How to complete this task - Once the line with "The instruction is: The" is found in the entries below, print it and each following line exactly, stopping after the line with "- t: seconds"; print nothing else.

Collected data
__________________________________________________

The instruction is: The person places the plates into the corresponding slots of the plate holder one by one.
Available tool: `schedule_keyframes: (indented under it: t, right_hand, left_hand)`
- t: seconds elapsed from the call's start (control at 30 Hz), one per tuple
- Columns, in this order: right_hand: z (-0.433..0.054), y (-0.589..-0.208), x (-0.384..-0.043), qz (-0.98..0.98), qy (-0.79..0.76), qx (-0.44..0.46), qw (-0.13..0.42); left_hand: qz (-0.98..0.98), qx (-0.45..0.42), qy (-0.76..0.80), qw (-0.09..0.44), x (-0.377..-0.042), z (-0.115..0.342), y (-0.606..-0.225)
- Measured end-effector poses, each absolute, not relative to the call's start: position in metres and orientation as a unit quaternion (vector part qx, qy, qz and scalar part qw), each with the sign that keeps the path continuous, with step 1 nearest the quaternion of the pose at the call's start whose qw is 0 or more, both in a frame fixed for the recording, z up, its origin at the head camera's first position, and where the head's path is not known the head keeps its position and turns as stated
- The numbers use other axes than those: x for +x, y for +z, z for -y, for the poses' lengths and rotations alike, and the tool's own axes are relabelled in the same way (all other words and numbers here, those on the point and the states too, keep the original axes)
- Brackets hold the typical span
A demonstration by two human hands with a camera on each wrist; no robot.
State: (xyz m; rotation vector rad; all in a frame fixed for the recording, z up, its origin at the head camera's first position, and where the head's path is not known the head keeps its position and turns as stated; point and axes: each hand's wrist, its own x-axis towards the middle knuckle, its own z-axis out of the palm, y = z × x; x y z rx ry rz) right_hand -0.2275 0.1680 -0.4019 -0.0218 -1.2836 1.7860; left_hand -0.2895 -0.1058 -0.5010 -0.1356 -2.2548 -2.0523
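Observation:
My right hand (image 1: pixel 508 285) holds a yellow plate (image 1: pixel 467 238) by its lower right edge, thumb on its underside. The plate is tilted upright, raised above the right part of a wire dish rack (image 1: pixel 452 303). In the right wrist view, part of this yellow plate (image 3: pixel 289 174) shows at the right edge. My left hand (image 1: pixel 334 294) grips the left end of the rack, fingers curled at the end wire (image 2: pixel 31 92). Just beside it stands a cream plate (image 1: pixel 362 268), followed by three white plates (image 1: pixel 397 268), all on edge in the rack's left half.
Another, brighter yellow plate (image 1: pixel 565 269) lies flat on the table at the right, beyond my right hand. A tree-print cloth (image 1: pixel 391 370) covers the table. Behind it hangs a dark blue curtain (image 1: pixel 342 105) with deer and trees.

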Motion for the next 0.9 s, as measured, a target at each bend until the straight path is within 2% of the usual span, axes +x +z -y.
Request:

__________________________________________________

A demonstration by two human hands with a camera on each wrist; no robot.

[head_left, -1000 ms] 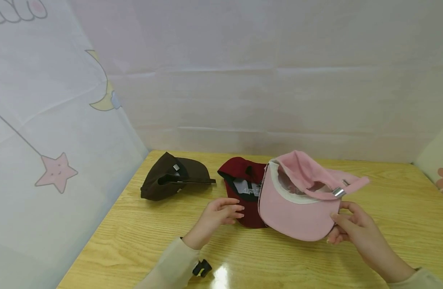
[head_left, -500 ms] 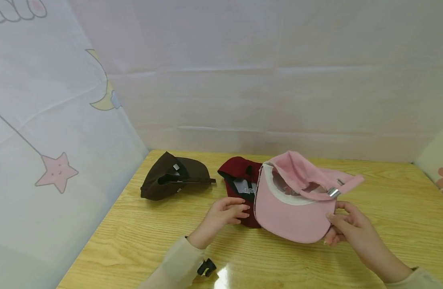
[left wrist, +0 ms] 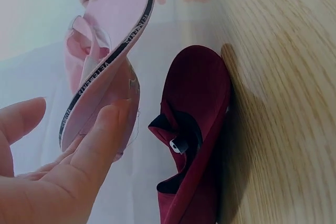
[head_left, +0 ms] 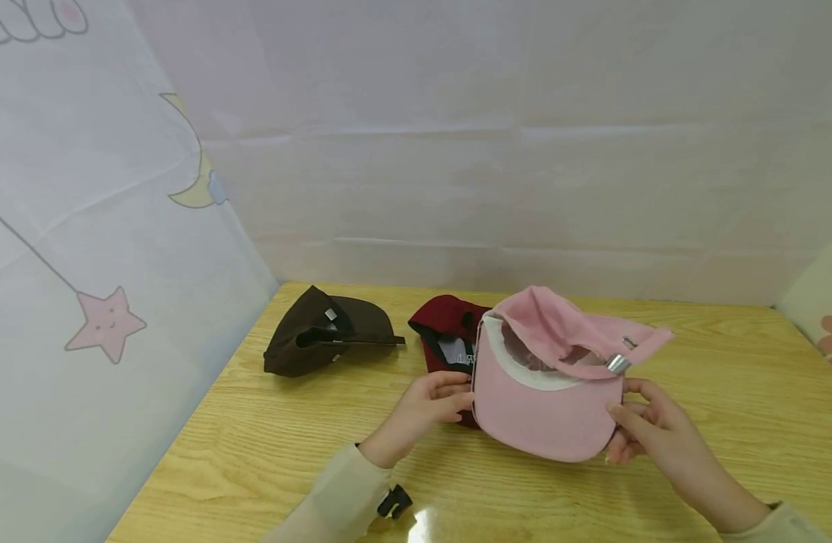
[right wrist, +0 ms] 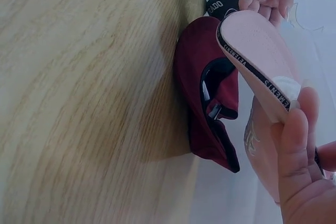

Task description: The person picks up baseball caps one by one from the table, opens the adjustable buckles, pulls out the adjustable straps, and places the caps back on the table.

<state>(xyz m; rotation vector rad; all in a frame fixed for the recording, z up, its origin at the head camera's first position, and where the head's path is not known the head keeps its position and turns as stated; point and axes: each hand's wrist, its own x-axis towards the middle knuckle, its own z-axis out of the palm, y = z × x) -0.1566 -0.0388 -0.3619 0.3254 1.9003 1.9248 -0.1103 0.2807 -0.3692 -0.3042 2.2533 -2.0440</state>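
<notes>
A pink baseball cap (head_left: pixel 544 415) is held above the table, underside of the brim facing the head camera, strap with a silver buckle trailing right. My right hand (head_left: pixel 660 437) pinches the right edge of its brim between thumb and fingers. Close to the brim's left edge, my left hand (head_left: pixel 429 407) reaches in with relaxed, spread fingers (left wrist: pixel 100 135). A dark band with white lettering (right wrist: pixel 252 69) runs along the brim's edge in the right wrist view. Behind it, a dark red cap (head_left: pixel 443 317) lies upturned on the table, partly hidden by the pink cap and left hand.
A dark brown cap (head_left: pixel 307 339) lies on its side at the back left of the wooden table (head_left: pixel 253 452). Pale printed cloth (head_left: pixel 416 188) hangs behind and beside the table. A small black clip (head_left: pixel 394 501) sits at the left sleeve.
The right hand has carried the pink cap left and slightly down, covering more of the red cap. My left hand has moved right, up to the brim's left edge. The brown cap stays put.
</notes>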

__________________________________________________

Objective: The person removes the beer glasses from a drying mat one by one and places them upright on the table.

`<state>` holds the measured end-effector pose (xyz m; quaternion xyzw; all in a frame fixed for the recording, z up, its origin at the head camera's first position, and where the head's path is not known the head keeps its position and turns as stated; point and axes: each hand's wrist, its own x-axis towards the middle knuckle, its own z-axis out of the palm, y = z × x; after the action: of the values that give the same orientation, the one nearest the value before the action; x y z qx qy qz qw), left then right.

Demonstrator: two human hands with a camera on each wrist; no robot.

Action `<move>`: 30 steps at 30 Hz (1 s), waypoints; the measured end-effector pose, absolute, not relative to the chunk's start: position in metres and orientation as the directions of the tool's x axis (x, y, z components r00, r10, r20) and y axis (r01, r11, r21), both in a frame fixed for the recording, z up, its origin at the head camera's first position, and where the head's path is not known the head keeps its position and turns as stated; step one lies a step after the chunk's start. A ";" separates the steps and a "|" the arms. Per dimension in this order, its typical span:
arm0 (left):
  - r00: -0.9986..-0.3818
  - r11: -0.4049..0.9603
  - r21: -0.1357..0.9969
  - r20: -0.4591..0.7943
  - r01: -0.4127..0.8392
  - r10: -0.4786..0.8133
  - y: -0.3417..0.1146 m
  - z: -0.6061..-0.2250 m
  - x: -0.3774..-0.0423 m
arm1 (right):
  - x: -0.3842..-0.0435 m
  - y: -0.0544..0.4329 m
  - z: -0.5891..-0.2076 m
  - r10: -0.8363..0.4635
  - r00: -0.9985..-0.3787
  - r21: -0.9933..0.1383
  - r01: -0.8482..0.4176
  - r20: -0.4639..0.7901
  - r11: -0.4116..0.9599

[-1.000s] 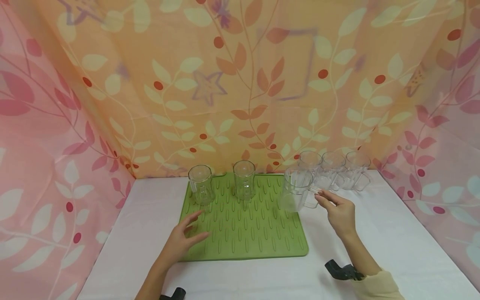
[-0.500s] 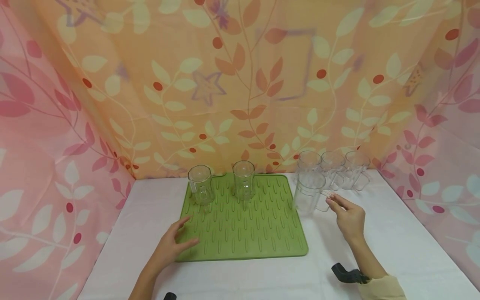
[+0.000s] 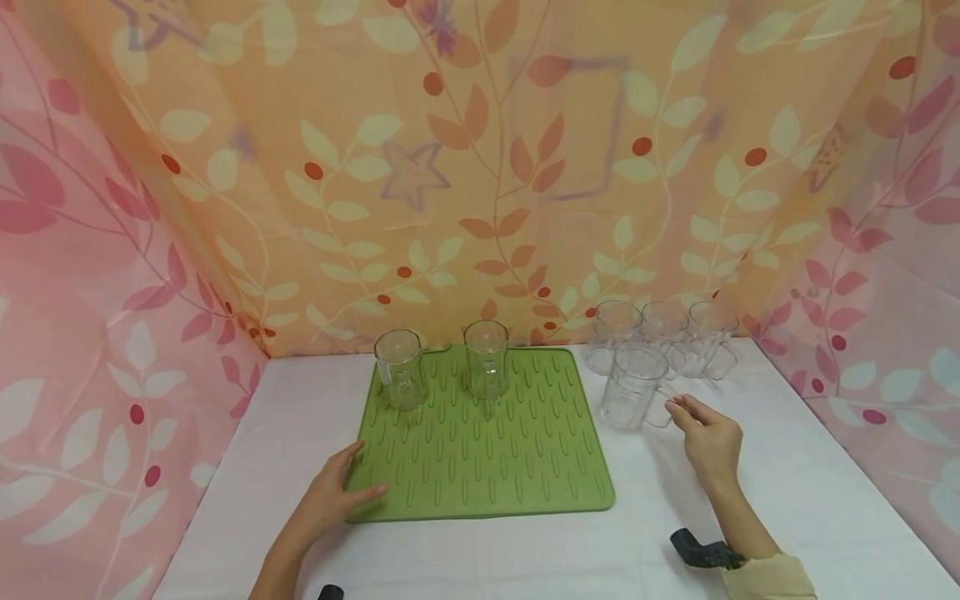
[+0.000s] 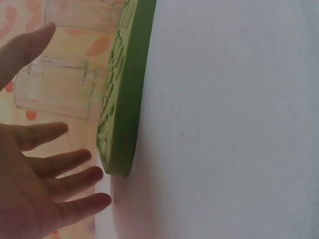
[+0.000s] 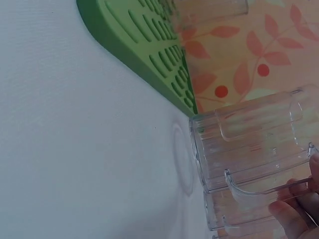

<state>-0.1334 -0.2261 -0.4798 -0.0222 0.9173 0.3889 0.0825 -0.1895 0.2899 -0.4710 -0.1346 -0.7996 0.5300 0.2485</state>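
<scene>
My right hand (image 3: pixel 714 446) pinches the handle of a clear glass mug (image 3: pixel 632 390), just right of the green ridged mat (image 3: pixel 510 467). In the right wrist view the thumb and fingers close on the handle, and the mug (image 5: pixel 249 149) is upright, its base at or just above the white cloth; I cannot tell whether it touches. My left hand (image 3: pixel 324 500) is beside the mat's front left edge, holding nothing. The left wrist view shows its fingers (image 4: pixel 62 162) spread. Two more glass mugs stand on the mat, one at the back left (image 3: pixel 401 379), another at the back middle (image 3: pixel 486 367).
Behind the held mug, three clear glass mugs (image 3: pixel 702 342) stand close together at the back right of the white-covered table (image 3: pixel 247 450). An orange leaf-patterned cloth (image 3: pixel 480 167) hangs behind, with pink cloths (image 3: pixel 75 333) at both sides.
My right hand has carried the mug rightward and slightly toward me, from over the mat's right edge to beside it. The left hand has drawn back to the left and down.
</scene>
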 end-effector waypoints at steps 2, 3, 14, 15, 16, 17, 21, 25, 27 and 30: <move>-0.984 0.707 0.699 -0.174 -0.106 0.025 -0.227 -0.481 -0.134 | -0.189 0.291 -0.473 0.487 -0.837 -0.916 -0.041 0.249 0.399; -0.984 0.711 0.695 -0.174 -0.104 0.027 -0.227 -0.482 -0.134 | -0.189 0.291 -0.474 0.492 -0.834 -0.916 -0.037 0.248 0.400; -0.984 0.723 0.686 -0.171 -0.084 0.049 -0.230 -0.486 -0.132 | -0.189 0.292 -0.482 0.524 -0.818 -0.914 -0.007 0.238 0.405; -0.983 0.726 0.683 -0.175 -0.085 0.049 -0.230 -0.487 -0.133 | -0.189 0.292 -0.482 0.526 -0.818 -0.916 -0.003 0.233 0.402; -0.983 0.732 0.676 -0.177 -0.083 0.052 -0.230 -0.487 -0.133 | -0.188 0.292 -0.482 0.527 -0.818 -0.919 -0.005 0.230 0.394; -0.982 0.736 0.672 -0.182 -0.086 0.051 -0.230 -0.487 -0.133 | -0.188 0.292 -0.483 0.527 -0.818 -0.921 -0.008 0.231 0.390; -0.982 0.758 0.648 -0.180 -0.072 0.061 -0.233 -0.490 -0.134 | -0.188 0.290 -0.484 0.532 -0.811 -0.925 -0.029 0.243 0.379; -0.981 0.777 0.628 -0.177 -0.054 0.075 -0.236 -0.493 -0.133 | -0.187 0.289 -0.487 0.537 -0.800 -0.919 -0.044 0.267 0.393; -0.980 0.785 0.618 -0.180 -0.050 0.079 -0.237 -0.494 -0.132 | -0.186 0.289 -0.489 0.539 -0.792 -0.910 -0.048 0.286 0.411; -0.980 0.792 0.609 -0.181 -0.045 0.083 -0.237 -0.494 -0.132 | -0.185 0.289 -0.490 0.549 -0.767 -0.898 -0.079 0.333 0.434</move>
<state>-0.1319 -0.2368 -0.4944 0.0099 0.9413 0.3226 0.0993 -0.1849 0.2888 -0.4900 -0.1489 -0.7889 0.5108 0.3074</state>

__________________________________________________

Response to the exercise -
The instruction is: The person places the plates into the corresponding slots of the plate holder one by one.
Available tool: `schedule_keyframes: (indented under it: t, right_hand, left_hand)`
- t: seconds elapsed from the call's start (control at 30 Hz), one per tuple

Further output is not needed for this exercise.